Tuesday, January 14, 2020

Not to be taken lightly

I have had some fine moments hearing the news from Lake Wobegon.  It was part of "A Prairie Home Companion" programs which came to us over Wisconsin Public Radio.   I take Garrison Keillor to be a master of language, timing and delivery. But The Writer's Almanac comes and goes with me.  At times, it brings tears to my eyes and at other times, it can bring yawns.  It is free and it always features a poem.

I can enjoy poetry and I think the business of bards, troubadours, recitations, performances is a solid and important part of humanity's development.  Just as I am a stalker of the actual pleasure that readers report having had from Locker Room Lust v. from Moby Dick, I am interested in the reports of actual pleasure from poetry.  I take a broad definition of poetry to be very carefully constructed language, often celebrating something typically overlooked, such as the moment of pouring a bit of cream into coffee or the moment of pushing a doorbell button.  

Today's Writer's Almanac poem, Horseplay, is by George Bilgere.

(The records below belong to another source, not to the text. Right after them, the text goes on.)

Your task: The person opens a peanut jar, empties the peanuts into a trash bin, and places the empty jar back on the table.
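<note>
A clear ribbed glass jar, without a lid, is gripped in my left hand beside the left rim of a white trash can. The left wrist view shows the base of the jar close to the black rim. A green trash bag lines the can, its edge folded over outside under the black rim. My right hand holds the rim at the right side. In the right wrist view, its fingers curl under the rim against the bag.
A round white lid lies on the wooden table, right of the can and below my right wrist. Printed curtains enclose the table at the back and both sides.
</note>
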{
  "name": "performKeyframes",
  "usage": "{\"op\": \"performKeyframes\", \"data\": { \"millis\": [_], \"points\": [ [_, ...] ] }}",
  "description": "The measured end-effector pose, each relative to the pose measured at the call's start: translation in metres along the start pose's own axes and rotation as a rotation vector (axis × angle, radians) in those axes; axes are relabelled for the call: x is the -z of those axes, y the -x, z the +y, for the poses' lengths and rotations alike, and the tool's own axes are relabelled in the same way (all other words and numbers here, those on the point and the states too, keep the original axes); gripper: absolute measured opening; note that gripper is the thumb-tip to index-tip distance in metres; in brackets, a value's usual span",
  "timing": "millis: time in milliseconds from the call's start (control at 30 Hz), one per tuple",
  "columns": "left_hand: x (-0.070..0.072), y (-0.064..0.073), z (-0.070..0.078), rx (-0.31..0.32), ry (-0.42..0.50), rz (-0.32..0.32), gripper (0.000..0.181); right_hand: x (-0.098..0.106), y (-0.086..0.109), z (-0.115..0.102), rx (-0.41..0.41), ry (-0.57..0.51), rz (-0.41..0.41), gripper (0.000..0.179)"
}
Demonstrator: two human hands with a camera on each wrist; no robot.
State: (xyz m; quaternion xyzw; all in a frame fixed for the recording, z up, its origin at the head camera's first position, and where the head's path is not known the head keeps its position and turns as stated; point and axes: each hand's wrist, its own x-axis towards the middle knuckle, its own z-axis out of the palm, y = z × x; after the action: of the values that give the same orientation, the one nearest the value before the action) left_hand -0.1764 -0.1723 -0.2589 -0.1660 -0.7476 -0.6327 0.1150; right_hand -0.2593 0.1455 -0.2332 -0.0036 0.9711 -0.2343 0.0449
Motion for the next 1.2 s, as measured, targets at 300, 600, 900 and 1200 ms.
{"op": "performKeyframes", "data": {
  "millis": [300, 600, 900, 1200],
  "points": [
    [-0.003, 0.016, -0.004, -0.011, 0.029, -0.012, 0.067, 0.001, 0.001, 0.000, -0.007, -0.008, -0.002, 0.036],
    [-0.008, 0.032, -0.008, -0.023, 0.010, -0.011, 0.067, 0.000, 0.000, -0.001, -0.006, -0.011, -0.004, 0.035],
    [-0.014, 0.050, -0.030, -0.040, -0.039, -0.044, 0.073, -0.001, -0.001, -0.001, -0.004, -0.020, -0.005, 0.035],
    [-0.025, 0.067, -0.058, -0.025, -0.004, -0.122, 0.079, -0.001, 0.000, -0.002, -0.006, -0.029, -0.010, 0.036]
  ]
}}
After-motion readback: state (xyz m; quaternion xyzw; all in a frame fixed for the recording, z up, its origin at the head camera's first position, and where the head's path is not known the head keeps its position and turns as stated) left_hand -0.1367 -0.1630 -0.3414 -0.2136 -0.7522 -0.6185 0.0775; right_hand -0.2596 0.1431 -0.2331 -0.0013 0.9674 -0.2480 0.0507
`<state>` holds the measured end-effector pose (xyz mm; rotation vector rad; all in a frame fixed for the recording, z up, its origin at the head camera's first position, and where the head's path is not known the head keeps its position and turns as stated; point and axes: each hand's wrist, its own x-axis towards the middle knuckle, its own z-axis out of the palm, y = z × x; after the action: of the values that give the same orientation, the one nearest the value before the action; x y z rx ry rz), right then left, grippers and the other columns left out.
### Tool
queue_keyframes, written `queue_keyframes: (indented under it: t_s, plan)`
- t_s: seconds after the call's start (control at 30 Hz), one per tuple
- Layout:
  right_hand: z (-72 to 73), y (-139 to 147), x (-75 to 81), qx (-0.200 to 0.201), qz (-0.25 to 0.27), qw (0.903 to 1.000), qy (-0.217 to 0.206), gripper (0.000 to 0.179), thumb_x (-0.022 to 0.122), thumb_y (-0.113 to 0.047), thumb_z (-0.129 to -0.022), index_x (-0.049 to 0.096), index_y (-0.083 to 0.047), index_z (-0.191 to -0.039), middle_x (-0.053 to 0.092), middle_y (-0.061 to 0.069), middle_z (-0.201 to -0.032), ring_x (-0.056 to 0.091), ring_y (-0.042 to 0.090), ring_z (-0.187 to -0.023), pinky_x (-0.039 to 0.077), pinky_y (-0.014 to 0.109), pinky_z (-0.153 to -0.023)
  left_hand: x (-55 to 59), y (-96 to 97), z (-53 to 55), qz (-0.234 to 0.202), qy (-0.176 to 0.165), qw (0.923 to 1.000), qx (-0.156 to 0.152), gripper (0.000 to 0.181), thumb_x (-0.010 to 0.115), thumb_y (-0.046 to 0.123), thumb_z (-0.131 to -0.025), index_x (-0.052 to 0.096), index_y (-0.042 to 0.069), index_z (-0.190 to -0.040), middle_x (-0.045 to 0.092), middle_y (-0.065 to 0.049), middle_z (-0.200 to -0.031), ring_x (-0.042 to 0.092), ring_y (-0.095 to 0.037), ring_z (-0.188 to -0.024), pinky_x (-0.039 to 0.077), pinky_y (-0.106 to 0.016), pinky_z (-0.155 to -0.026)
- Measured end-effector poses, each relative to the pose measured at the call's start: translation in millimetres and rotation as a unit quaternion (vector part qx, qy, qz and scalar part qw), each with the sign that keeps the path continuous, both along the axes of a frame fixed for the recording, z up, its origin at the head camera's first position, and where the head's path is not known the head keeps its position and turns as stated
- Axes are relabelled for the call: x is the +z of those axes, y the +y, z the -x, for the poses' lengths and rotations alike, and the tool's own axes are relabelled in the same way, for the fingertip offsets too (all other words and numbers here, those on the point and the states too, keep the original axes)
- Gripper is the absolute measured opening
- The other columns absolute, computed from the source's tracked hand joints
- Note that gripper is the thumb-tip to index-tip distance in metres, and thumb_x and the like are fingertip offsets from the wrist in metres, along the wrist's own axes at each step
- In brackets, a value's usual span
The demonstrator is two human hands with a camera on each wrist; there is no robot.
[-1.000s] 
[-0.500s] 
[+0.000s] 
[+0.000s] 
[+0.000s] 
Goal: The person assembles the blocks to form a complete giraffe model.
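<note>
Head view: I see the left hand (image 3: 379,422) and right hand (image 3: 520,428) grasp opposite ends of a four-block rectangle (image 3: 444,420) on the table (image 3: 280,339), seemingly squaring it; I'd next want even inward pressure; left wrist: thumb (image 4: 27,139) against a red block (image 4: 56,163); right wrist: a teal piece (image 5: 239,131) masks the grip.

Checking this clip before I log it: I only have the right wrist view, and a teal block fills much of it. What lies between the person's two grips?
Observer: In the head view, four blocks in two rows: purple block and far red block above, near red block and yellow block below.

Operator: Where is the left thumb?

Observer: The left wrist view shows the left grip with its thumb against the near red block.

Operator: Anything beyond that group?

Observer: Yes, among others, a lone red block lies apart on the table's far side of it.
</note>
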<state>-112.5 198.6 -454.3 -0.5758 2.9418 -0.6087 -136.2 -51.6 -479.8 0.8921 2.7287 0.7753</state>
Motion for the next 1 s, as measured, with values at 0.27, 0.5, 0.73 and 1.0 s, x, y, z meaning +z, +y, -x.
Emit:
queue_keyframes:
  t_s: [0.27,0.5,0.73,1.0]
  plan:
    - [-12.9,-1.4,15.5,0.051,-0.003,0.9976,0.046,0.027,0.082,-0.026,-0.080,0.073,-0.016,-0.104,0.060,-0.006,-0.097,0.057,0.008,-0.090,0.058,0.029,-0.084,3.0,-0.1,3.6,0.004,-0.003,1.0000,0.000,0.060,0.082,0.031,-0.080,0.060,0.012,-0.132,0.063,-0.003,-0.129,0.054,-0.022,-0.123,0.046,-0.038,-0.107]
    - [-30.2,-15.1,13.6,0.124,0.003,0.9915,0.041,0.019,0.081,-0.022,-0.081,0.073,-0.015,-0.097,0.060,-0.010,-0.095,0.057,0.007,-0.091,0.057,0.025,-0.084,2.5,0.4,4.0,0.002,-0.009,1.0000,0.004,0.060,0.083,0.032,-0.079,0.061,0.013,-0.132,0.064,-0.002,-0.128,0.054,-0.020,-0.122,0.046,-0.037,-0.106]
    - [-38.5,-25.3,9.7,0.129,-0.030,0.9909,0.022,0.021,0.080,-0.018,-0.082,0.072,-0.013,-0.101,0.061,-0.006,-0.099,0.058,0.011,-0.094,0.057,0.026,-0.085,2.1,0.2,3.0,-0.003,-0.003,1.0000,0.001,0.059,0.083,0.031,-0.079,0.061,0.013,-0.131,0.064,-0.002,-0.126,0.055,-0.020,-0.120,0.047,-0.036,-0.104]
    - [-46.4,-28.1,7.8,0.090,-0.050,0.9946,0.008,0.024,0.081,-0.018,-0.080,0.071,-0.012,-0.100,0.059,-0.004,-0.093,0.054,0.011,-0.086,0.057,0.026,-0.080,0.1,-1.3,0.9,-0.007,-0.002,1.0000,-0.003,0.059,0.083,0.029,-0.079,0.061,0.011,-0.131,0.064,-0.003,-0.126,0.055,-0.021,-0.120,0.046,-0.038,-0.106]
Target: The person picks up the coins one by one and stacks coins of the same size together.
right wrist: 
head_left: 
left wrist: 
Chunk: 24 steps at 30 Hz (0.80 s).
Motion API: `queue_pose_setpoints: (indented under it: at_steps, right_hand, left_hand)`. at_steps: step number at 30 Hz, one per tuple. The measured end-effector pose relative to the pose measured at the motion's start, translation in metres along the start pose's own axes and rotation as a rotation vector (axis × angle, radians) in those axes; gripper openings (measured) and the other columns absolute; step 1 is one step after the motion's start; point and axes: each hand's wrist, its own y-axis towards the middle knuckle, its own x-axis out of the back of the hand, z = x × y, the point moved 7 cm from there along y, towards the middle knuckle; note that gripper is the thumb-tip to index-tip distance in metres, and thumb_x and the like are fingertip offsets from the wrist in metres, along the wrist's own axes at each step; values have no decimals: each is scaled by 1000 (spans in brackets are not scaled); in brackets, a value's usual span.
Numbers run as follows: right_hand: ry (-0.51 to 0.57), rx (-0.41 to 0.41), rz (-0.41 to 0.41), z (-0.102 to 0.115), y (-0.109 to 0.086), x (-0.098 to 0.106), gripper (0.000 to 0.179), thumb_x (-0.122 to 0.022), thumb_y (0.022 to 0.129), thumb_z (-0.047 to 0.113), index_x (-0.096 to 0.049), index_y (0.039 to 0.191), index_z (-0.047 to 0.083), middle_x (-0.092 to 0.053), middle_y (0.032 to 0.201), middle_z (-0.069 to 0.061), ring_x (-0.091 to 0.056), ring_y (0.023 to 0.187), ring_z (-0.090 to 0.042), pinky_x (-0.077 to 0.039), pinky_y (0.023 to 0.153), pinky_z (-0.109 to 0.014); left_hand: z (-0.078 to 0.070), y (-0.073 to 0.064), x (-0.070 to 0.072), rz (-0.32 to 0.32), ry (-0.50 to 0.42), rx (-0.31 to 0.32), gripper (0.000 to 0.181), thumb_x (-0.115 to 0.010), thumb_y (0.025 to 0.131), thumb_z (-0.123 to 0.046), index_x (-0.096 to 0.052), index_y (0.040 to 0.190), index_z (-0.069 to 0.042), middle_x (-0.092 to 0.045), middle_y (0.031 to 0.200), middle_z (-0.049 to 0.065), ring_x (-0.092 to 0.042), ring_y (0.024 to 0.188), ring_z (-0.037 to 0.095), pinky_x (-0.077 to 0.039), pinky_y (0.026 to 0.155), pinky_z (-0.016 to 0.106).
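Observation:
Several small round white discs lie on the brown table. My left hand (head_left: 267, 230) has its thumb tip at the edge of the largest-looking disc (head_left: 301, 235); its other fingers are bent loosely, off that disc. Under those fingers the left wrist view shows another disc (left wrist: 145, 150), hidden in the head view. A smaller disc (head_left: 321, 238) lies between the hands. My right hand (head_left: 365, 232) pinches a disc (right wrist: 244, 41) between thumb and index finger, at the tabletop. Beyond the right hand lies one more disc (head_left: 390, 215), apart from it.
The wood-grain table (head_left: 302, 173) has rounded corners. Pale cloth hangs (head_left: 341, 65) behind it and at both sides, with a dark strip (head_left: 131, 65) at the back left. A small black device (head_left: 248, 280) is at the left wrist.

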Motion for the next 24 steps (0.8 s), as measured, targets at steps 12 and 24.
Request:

I have found other poems by him that I enjoyed.  Like Ogden Nash, a poet's titles for poems can be a source of pleasure above and beyond the poem.  Bilgere's Once Again I Fail to Read an Important Novel and Nash's To a Small Boy Standing on My Shoes While I Am Wearing Them give me a lift without even reading the actual poem.


There are shining moments in our lives that matter, that beautify, that last and sometimes a poem spotlights them, increases our pleasures in life, in our surprising selves and in our love and appreciation of others. Some of the best moments are internal ones, funny ones, as we try to point out important credentials that show that we matter.